Detecting invalid predictions Quantified uncertainty enables detecting model failures and OOD data, a key idea in uncertainty-aware ML [HW21], [HG17].

Better decisions Selective prediction and selective rejection rely directly on uncertainty quantification [GEY17].

Without quantification, none of these downstream tasks would be feasible.

3.3 Downstream Tasks¶

The presentation introduces several practical applications of quantified uncertainty.

Out-of-Distribution (OOD) Detection Models should detect when an input is outside the training distribution. OOD detection is a core task in uncertainty research [Yan21], [HG17].

Selective Prediction / Confidence-Based Rejection The model may output “I don’t know.” This behavior is evaluated with accuracy–rejection curves [GEY17].

Calibration Calibration ensures that predicted probabilities match empirical frequencies, an issue highlighted in modern deep learning models [GPSW17a].
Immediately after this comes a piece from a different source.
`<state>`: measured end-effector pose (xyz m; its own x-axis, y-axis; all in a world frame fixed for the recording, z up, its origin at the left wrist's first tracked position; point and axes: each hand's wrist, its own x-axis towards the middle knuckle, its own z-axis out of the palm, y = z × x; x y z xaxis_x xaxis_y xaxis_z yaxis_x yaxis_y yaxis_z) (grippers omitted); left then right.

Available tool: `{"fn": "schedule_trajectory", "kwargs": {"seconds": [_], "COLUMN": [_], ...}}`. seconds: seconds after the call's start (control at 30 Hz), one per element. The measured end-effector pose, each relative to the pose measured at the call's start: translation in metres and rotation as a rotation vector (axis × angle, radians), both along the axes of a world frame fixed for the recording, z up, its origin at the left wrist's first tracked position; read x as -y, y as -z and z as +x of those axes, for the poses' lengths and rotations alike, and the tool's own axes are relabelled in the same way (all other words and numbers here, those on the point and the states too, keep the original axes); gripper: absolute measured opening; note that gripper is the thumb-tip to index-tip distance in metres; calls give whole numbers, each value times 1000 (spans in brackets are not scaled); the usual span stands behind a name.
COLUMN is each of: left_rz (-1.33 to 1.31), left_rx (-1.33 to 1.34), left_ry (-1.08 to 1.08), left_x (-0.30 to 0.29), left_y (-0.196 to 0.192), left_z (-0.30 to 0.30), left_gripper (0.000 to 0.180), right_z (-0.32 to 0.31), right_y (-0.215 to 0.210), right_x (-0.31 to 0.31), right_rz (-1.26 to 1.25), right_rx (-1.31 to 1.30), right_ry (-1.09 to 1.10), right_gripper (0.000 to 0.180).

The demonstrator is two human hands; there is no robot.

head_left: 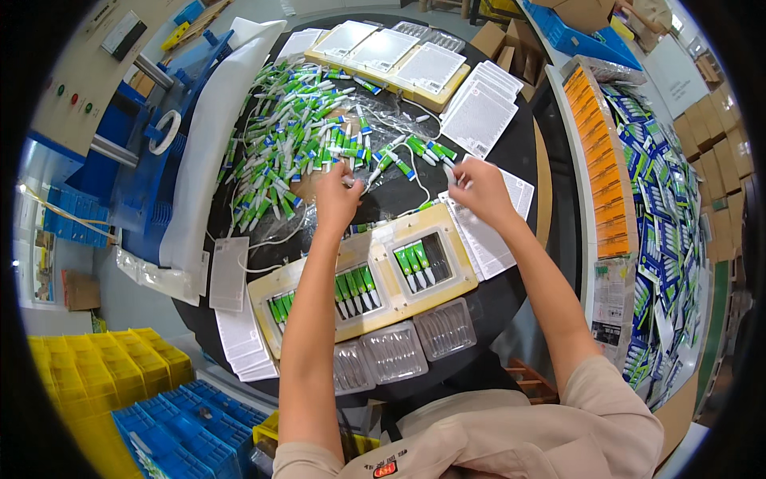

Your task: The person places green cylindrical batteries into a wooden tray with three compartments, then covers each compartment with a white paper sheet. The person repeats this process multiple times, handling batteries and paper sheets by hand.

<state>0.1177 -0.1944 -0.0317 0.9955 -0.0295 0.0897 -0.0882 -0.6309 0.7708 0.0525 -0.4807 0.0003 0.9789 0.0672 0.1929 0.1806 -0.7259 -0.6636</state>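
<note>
Picking up green-and-white plastic tubes (275,136), seemingly; heaped toward round black counter's (495,299) far-left edge | left hand (337,195) pinches white tip (348,181); right hand's (481,190) grip unclear (fingers hide it) | next likely needs aligning over yellow-framed tray (466,267), near edge

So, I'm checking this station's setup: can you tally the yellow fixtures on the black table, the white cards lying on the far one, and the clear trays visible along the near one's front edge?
Yellow fixtures, near and far: 2
White cards on the far fixture: 3
Clear trays visible along the near fixture: 3
Total: 8
</note>
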Motion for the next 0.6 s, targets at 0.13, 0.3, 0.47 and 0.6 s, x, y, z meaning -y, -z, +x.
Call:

Risk-Aware Decision Making Credal sets, distributional ambiguity, and pessimistic/robust reasoning are tools for risk-sensitive decisions [ACdCT14], [HW21].

The figure shows three complementary ways to represent uncertainty within the probability simplex:

top: a credal set capturing all admissible distributions

middle: discrete samples describing a distribution over distributions

bottom: a continuous density reflecting epistemic uncertainty through entropy.

3.4 How everything is connected¶

1. Model Transformation A standard ML model is transformed into an uncertainty-aware version using techniques such as MC Dropout [GG16a], Bayesian Layers [Tra19], or Ensembles [LPB17a].

2. Uncertainty Representation The resulting model produces samples, credal sets, interval predictions, or distributions over distributions [HW21].

3. Uncertainty Quantification From these structures, entropy, variance, or scoring-rule-based measures are computed [GR07], [Abd21].

4. Downstream Tasks & Visualization OOD detection, selective prediction, calibration, and risk-aware decisions depend directly on quantified uncertainty.